Vers un regain d'intérêt en Bourse

En matière de financement, l’année 2021 a aussi été celle d’un record selon le décompte de France Biotech. 2,3 milliards d'euros ont ainsi été levés par les BioTech et MedTech, dont 1,6 milliard en capital-risque – un chiffre en croissance de près de 50 % par rapport à 2020. "Avec ce bon résultat, le montant levé en France se classe deuxième en Europe… loin derrière le Royaume-Uni, qui enregistre un total encore deux à trois fois plus élevé, regrette Cédric Garcia, associé au sein du cabinet d'audit financier et de conseil EY, qui reconnaît la ténacité des fonds.

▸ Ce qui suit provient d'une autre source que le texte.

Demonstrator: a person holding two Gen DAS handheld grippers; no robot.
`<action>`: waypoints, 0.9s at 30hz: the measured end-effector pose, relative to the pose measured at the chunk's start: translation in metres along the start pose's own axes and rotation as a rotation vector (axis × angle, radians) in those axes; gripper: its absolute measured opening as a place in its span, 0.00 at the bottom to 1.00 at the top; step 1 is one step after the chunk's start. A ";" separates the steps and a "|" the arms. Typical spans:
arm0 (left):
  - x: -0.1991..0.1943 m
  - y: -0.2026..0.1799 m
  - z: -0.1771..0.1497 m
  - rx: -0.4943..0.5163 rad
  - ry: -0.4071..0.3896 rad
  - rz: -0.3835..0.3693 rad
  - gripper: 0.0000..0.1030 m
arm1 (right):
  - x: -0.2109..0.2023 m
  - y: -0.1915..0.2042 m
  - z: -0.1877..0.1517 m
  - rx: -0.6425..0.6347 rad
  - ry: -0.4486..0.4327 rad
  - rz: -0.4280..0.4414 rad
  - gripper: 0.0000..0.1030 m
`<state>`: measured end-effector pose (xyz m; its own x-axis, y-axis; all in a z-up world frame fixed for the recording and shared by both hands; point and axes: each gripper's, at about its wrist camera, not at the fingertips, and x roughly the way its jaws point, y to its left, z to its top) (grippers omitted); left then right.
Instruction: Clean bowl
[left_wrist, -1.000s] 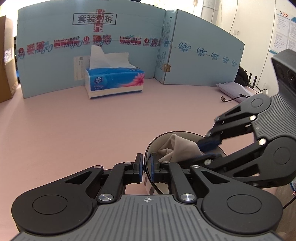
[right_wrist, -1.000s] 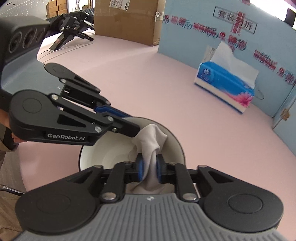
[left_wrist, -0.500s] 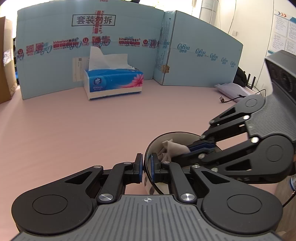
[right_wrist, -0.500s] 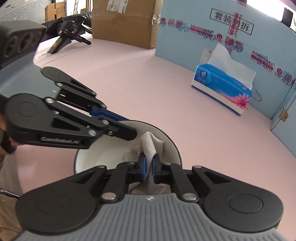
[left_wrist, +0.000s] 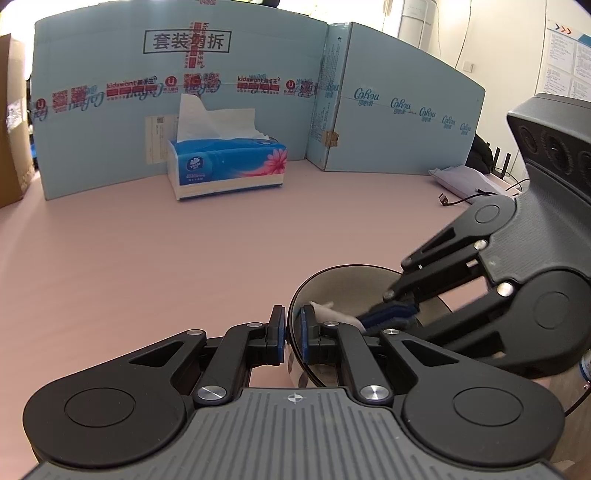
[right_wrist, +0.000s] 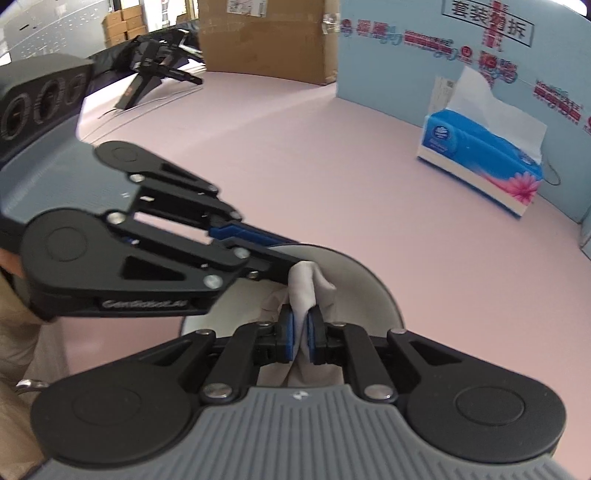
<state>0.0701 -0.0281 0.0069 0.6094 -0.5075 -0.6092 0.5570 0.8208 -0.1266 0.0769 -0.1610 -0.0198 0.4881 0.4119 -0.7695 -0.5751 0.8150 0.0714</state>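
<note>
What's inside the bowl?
A crumpled cloth sits inside the bowl, pinched by the right gripper. The left gripper clamps the rim. The bowl's bottom is hidden under the cloth and grippers.

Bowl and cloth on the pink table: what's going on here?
A person works two handheld grippers. The left gripper is clamped on the bowl's rim, steadying it on the pink table. The right gripper is shut on a beige cloth pushed inside the bowl, mid-wipe. A tissue box stands untouched farther back.
</note>
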 end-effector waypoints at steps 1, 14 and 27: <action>0.000 0.000 0.000 0.000 0.000 -0.001 0.11 | -0.001 0.001 -0.001 0.000 0.008 0.031 0.10; -0.005 -0.008 -0.001 0.032 -0.027 0.022 0.10 | -0.009 0.015 -0.006 -0.107 0.095 -0.014 0.08; -0.004 -0.014 0.002 0.055 -0.031 0.031 0.10 | -0.008 0.021 -0.017 -0.273 0.103 -0.287 0.08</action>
<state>0.0608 -0.0385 0.0123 0.6438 -0.4904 -0.5873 0.5672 0.8211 -0.0639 0.0495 -0.1543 -0.0228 0.5935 0.1291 -0.7944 -0.5854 0.7467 -0.3160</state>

Jeito Capital ou Sofinnova Partners ont, par exemple, tous deux largement augmenté leur capacité d’investissement ces derniers mois." Parmi les tours de table les plus significatifs de l’année figure la série C de 172 millions d’euros de la BioTech DNA Script, qui développe une imprimante à ADN. Un niveau qui "se rapproche" de ce qui est observé aux États-Unis depuis plusieurs années, à en croire Cédric Garcia.

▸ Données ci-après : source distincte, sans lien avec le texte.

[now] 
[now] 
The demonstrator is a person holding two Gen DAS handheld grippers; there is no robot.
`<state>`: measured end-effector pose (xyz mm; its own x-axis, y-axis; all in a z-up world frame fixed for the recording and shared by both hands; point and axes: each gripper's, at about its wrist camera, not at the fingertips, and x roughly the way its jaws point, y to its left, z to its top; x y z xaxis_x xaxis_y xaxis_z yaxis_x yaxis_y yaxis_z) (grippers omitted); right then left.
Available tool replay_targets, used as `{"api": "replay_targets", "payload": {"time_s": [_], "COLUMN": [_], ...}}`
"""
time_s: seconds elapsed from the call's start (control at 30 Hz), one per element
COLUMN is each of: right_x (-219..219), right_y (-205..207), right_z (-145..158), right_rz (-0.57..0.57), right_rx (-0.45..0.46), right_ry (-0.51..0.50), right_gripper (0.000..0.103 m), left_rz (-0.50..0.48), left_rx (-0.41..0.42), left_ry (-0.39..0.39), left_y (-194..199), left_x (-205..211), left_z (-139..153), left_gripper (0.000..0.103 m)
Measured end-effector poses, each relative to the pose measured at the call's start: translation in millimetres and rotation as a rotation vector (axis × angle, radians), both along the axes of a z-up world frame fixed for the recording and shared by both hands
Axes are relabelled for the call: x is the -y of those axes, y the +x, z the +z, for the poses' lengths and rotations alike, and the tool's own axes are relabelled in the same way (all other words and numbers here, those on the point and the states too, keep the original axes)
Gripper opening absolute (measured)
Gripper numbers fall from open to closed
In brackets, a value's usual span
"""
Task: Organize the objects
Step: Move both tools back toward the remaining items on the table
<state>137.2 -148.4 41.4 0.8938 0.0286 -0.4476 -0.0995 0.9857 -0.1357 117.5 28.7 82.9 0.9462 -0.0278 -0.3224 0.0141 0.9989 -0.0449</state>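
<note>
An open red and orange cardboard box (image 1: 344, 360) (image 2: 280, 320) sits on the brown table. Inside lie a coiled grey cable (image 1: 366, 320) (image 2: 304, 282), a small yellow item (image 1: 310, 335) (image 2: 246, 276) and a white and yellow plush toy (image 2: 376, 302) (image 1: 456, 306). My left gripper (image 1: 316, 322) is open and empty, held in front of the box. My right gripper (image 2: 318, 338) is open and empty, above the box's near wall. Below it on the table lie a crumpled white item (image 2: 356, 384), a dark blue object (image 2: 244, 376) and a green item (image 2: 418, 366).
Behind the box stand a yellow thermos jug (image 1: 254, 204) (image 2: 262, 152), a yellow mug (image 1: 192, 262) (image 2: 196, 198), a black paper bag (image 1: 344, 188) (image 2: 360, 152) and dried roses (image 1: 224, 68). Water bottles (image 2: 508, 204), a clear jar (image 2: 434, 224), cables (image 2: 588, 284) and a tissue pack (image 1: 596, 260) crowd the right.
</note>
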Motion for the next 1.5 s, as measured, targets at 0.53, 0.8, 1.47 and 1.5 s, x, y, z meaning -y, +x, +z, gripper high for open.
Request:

Ce phénomène est à mettre en parallèle d’un regain d’intérêt pour la Bourse. Selon Guillaume Morelli, directeur listing PME-ETI France à Euronext, 133 HealthTech sont cotées sur la place boursière – parmi lesquelles 68 sont françaises – pour une capitalisation boursière cumulée de 60 milliards d’euros – dont 16,2 milliards pour les tricolores. "On voit que le Covid-19 a eu un impact positif sur la perception du secteur" par les investisseurs, qui le jugeaient jusqu’ici risqué. "Sept sociétés françaises ont réalisé leur IPO en 2021, sur un total de 17 en Europe. Investisseurs individuels comme fonds spécialisés s’intéressent à elles, relève Guillaume Morelli. La création par Euronext de Tech Leaders [un segment de marché visant à mettre en valeur les entreprises technologiques, N.D.L.R.] permettra aux HealthTech de gagner en visibilité auprès des investisseurs internationaux." L'opportunité pour la Bourse de devenir un réel levier de croissance, alors que la place publique est encore une solution de repli pour de nombreuses BioTech en mal de financement en private equity.